2017年11月16日
第41回
“住みたい町”上位の常連になった『池袋』
文:荒井直子 撮影:佐藤真美
都心も、郊外へも、自在にアクセス
渋谷・新宿・池袋は、ひと括りで語られることも多い都心3大ターミナル駅とその周辺の町。そのなかでは少々、人気の点では遅れをとっている感があったのが「池袋」だろう。ところが近年、“住みたい町”として両エリア以上に注目を浴びているという。その要因を探りに池袋を訪ねてみた。
もともと池袋の周辺は、明治時代後期頃まではのどかな農村が広がっていた場所だった。都心部や下町に比べて都市開発のスタートが遅く、東京という都市サイズが今よりずっと小さかった当時は、“郊外の町のひとつ”という位置づけだったようだ。

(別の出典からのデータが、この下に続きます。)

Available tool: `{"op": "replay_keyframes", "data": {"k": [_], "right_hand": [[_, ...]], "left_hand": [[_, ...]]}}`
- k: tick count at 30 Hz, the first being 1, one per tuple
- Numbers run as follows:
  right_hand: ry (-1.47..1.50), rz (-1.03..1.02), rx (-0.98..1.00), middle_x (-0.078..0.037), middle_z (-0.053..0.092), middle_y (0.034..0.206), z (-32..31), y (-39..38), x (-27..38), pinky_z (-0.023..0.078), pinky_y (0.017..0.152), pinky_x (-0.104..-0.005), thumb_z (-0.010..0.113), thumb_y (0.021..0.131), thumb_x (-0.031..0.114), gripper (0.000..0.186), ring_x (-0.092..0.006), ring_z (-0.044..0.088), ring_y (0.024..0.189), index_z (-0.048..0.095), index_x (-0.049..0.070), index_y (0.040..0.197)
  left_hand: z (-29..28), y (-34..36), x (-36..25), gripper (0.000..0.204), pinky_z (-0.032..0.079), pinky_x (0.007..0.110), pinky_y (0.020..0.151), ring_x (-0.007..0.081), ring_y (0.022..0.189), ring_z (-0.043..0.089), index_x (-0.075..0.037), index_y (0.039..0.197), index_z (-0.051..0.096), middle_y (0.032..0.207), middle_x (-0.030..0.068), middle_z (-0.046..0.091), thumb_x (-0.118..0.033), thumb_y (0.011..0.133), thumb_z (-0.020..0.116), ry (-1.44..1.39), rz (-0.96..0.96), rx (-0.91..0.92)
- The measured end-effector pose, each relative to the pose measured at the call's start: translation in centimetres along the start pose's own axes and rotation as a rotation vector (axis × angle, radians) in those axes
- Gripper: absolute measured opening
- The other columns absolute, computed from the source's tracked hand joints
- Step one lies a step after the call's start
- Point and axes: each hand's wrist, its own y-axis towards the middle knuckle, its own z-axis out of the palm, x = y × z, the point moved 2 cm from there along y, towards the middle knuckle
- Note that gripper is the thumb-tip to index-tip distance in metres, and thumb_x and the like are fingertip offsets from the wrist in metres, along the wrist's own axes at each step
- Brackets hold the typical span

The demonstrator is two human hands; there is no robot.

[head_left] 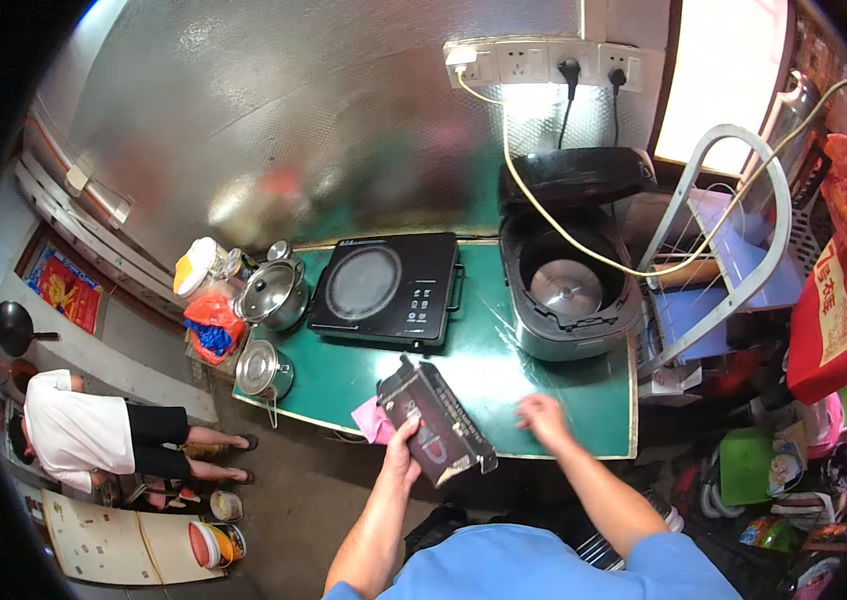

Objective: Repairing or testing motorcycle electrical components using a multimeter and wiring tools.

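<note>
My left hand (402, 447) grips a dark rectangular box (437, 420) by its lower left edge, holding it tilted over the near edge of the green table (503, 375). A pink cloth (374, 420) lies on the table just left of the box. My right hand (541, 415) rests palm down on the green tabletop to the right of the box, holding nothing, fingers loosely curled.
A black induction cooktop (388, 287) sits mid-table; a grey rice cooker (568, 290) with its lid up stands at the right. Two steel lidded pots (271, 293) stand at the left end. A white rack (718, 250) is at right. Another person (83, 432) bends over at lower left.
</note>
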Motion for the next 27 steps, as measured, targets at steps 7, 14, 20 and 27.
{"op": "replay_keyframes", "data": {"k": [7, 14, 20, 27], "right_hand": [[0.144, -0.249, -0.657, -0.002, 0.057, 0.098, -20.4, 3.1, 8.1, 0.045, 0.067, -0.0271, 0.051, 0.093, 0.035, 0.032, -0.0136, 0.055, 0.082, 0.055, 0.009, 0.111], [0.234, -0.265, -0.407, -0.016, 0.051, 0.131, -23.3, 12.1, 11.2, 0.032, 0.102, -0.0339, 0.043, 0.095, 0.040, 0.056, -0.0246, 0.045, 0.122, 0.048, -0.004, 0.129], [-0.016, -0.257, -0.471, -0.019, 0.051, 0.132, -19.1, 11.1, 13.4, 0.032, 0.103, -0.0329, 0.045, 0.092, 0.044, 0.059, -0.0279, 0.045, 0.124, 0.048, -0.002, 0.130], [-0.254, -0.364, -0.601, -0.026, 0.051, 0.128, -19.4, 9.4, 12.2, 0.036, 0.101, -0.0396, 0.045, 0.089, 0.051, 0.067, -0.0364, 0.047, 0.121, 0.047, -0.001, 0.130]], "left_hand": [[10.7, 9.7, 1.5, 0.034, 0.051, 0.041, 0.084, 0.0247, 0.090, 0.062, -0.005, 0.109, 0.056, 0.098, 0.0093, 0.063, -0.025, 0.082, 0.063, 0.030, -0.140, 0.288], [16.2, 13.8, 4.6, 0.024, 0.054, 0.038, 0.074, 0.0211, 0.078, 0.063, -0.007, 0.093, 0.060, 0.088, 0.0068, 0.064, -0.026, 0.079, 0.066, 0.188, -0.191, 0.311], [15.4, 14.3, 3.2, 0.026, 0.053, 0.038, 0.076, 0.0212, 0.080, 0.063, -0.007, 0.096, 0.061, 0.089, 0.0072, 0.065, -0.025, 0.077, 0.065, 0.281, -0.149, 0.261], [14.3, 16.5, 2.7, 0.035, 0.053, 0.040, 0.072, 0.0238, 0.082, 0.063, -0.006, 0.101, 0.062, 0.092, 0.0083, 0.065, -0.028, 0.075, 0.067, 0.430, -0.184, 0.239]]}}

その池袋が発展したきっかけはもちろん、現在のJR「池袋」駅の開業だ。1903年に開業した当時はJRのみで、周辺にもまだ森も残っていたような場所だったそうだが、近代化の波に乗って次々と各社鉄道が接続。1980年代にはJR山手線・埼京線、東京メトロ丸ノ内線・有楽町線、東武東上線、西武池袋線が揃う一大ターミナル駅として発展していった。
こうしてみると、渋谷・新宿と同様に発展したようにもみえるが、池袋の位置する豊島区が新宿区・渋谷区に比べると都心から離れていたこともあり、両エリアと比較すると三番手という印象を持たれやすかったのかもしれない。しかしながら、近年はずいぶんと様子が変わってきていて、リクルートSUUMOにおける“住みたい街ランキング2014”においては、前年の13位から3位へと大躍進。その年の1位が吉祥寺、2位が恵比寿だったと聞けば、その注目度の高さは容易に想像できるだろう。以降の統計でも毎年10位以内にランキングし、ここ2年間は7位をキープ。池袋人気はすでに定着しているといえるだろう。
この池袋人気の背景にあるのは、やはり交通利便性の拡充が大きく影響していることは間違いないだろう。2001年にJR湘南新宿ラインが開業し、2006年にはそのホームを兼用する形で東武線直通特急「スペーシア日光・きぬがわ」が運転開始。さらに大きかったのが、2008年の東京メトロ副都心線開業と、その副都心線と2013年から相互乗り入れを開始した東急東横線・みなとみらい線の存在だろう。まさに都心部を縦横無尽に移動できるうえ、関東北部・南部・西部の中・長距離移動の拠点にもなったのだ。前回訪れた北千住と同様、やはり交通利便性の発展と町の注目度・人気は大きく関連しているといえるだろう。
アート・カルチャー・リノベで町のイメージも更新中
現在の池袋は東京都心を代表する町であることは疑いようもない事実なのだが、その池袋を擁する豊島区が、2014年に民間有識者組織「日本創成会議」が発表した全国自治体の将来推計人口から、東京23区で唯一「消滅可能性都市」とされ、大きな波紋を呼んだ。そもそも豊島区はJR東日本エリア内第2位の乗降者数を誇る池袋駅を中心とする行政区であり、その発表には当然のことながら疑問の声も多く聞かれた。しかしながら、それでも豊島区の対応は非常に早く、発表された2014年5月と同月に「消滅可能性都市緊急対策本部」を設置。持続発展都市を目指し、女性にやさしく子育てしやすい環境、アートやカルチャーを基盤にした街づくり、空き家対策などさまざまな施策を打って出た。とくに画家や音楽家、作家や詩人のアトリエが集まり“池袋モンパルナス”とも呼ばれていた池袋周辺はアート・カルチャーと馴染みが深く、池袋ジャズフェスティバルや池袋演劇祭などの文化事業を積極的に開催している。
さらに、空き家対策として始まったリノベーション事業や町のリニューアルもイメージアップに一役買っている。その代表例が、池袋東口にある南池袋公園だ。繁華街に隣接する立地特性もあり、安全・安心の面からも地域住民に親しまれているとは言い難い公園だったが、2016年に美しい芝生広場を中心としたまったく新しい公園に生まれ変わった。こだわりのコーヒーやクラフトビールが楽しめるカフェも併設され、休日にはおしゃれな子連れファミリーやカップル、若い女性たちでにぎわい、町の新しいシンボルにもなっている。今後も池袋駅の周辺では、池袋西口公園と中池袋公園が2019年にリニューアルオープンを予定しているほか、造幣局跡地には約17000m²の新しい公園もオープンし、4つの公園を活用しながら町の賑わいをつくっていく考えだという。成熟した町であっても、ハード・ソフトともに更新し続けていくことが、町の価値の維持・向上につながるのだと実感した。